▶ _Exercise goal_: Starting at the first line and ending at the one with "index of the", give the lines of the listing again exactly, and nothing else; skip the pictures.

▶ _Data records_:
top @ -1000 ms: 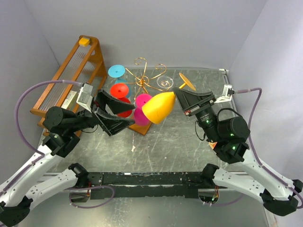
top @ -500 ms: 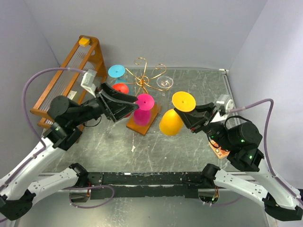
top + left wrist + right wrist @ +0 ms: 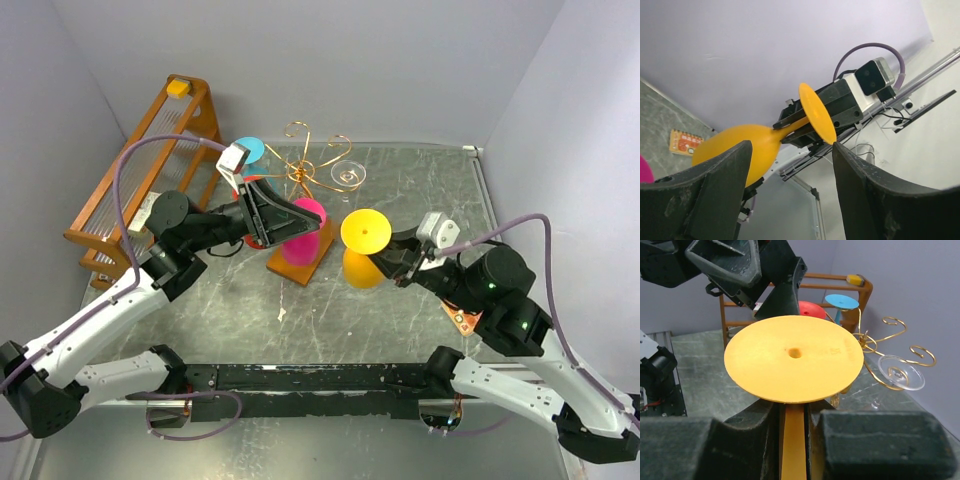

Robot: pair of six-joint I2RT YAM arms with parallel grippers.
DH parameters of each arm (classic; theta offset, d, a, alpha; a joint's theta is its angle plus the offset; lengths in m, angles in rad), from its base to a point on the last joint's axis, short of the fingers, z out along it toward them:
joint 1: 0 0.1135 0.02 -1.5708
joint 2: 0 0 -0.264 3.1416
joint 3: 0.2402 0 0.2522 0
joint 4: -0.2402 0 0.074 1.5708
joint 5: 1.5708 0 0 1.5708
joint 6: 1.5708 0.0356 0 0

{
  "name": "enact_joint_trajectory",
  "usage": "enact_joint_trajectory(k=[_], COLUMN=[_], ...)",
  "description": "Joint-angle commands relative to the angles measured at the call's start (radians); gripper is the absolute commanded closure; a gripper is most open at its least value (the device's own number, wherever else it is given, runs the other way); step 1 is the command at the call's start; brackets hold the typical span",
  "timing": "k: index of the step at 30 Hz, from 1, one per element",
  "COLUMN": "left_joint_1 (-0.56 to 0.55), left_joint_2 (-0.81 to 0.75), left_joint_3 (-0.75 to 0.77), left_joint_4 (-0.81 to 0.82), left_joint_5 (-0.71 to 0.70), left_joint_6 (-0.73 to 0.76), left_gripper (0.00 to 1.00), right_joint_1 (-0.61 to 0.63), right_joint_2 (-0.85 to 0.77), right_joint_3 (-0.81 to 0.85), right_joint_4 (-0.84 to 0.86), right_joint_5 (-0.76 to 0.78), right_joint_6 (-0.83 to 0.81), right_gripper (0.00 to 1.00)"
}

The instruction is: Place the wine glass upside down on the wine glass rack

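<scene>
From the top view, the yellow wine glass point(image 3: 363, 240) hangs upside down, foot up and bowl down. The right claw point(image 3: 392, 258) is clamped on its stem from the right. The glass is just to the right of the wine glass rack point(image 3: 301, 172), apart from its gold scrolls and its wooden base. The left claw point(image 3: 292, 222) reaches over the rack with its jaws spread wide and nothing in them, above a pink glass point(image 3: 304, 215). A red glass point(image 3: 252, 186), a blue glass point(image 3: 247, 149) and a clear glass point(image 3: 348, 175) sit around the gold stem. A tall wooden frame point(image 3: 150, 165) stands against the left wall. A small orange card point(image 3: 462, 321) lies on the bench point(image 3: 330, 320) near the right arm, and its print is too small to read. The bench in front of the rack is open. Walls close in the back and both sides.

In the left wrist view, the left claw point(image 3: 790, 150) is wide apart. Between its fingers shows the wine glass point(image 3: 740, 147), gripped at the stem by the right claw point(image 3: 791, 130). The orange card point(image 3: 685, 142) shows print that is not legible.

In the right wrist view, the foot of the wine glass point(image 3: 794, 357) fills the middle. The right claw point(image 3: 792, 416) is closed on the stem below it. The gold curls of the wine glass rack point(image 3: 892, 320) lie beyond on the right, clear of the foot.
</scene>
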Motion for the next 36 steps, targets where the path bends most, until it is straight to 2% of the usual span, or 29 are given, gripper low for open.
enact_joint_trajectory(k=[1, 13, 24, 31, 36], left_joint_1=[-0.022, -0.07, -0.07, -0.071, -0.079], left_joint_2=[0.023, 0.053, 0.062, 0.073, 0.104], left_joint_3=[-0.019, -0.036, -0.048, -0.043, -0.037], left_joint_4=[0.136, 0.105, 0.144, 0.155, 0.227], left_joint_5=[0.046, 0.024, 0.028, 0.017, 0.037], left_joint_6=[-0.091, -0.106, -0.177, -0.213, -0.233], left_gripper=[0.24, 0.28, 0.46, 0.64, 0.88], right_joint_1=[-0.004, -0.004, -0.004, -0.003, -0.003], right_joint_2=[0.019, 0.066, 0.108, 0.105, 0.105], right_joint_3=[0.008, -0.002, 0.006, 0.007, 0.025], right_joint_4=[-0.018, 0.001, -0.027, -0.026, -0.041], right_joint_5=[-0.038, -0.048, -0.059, -0.063, -0.068], right_joint_6=[-0.036, -0.034, -0.056, -0.047, -0.039], right_gripper=[1.0, 1.0, 1.0, 1.0, 1.0])
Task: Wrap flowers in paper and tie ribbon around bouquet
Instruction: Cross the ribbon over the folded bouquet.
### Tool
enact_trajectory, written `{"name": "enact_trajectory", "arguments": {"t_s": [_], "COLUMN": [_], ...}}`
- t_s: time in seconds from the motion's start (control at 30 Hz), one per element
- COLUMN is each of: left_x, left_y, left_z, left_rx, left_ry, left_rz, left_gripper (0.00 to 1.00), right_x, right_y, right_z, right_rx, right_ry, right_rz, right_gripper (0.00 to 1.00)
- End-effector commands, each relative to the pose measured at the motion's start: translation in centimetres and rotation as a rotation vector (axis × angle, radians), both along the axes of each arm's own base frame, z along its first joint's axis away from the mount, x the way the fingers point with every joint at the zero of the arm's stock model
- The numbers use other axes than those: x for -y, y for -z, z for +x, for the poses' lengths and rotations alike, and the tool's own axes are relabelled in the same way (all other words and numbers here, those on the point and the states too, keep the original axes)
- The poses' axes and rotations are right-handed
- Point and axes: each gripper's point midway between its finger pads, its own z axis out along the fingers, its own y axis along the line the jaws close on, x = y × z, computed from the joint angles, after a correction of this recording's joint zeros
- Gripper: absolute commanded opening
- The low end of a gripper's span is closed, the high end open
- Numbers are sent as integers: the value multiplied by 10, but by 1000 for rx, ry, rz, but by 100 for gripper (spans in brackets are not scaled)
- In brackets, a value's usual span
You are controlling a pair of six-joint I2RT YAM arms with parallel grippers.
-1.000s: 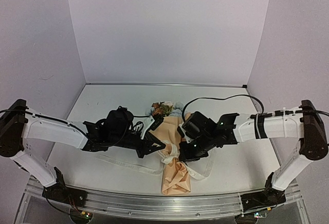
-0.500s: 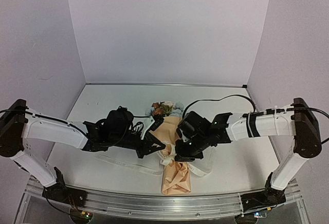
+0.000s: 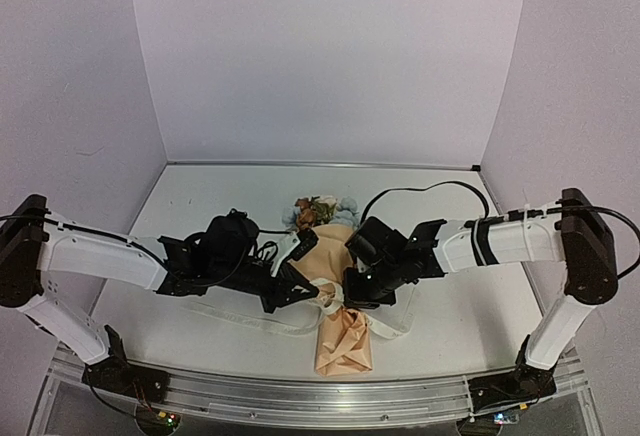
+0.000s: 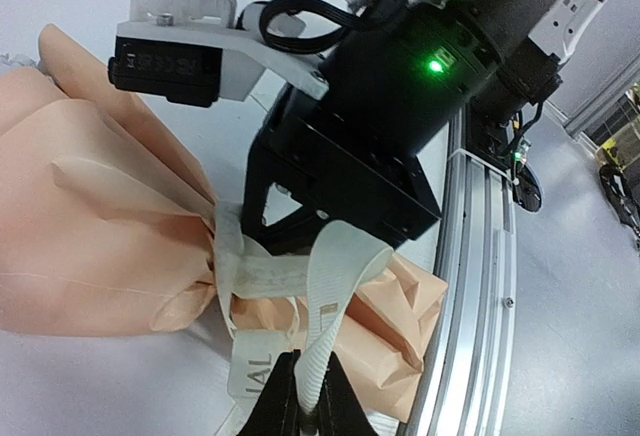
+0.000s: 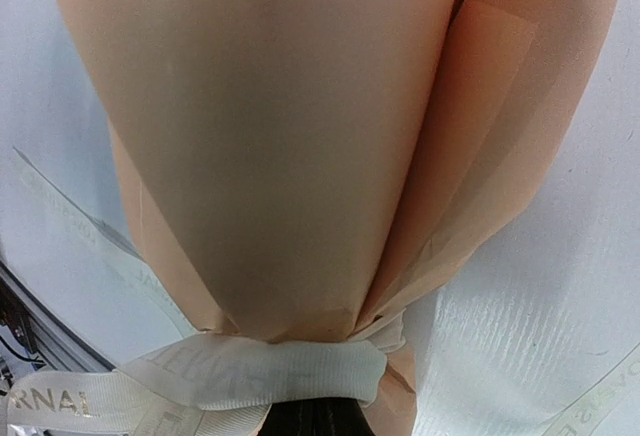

▶ _Exercise result_:
top @ -1000 ms: 
top @ -500 ms: 
top + left wrist + right wrist @ +0 ms: 

Robot: pair of six-joint I2RT YAM arms with parallel grippers.
DH parameters of each arm (classic; theta offset, d, a, alpha; a joint's theta is its angle plus the offset; lengths in m, angles in rad), from its base to a point on the last joint's axis, short of the fingers, z out along it toward them:
joint 1: 0 0.1135 0.02 -1.5708
joint 2: 0 0 -0.264 3.1416
joint 3: 0.2402 0 0.2522 0
joint 4: -0.2402 0 0.074 1.5708
joint 5: 1.5708 0 0 1.5708
joint 6: 1.5708 0.0356 0 0

{
  "name": "enact_joint_trajectory",
  "usage": "enact_joint_trajectory(k=[_], COLUMN=[_], ...)",
  "description": "Joint-angle commands relative to the angles measured at the call's start (radians); gripper is the absolute commanded closure; a gripper is most open at its least value (the device's own number, wherever else it is given, runs the other way); step 1 is the command at the call's start; brackets hold the typical span",
  "timing": "k: index of the step at 30 Hz, from 1, one per element",

This exercise requires no further work.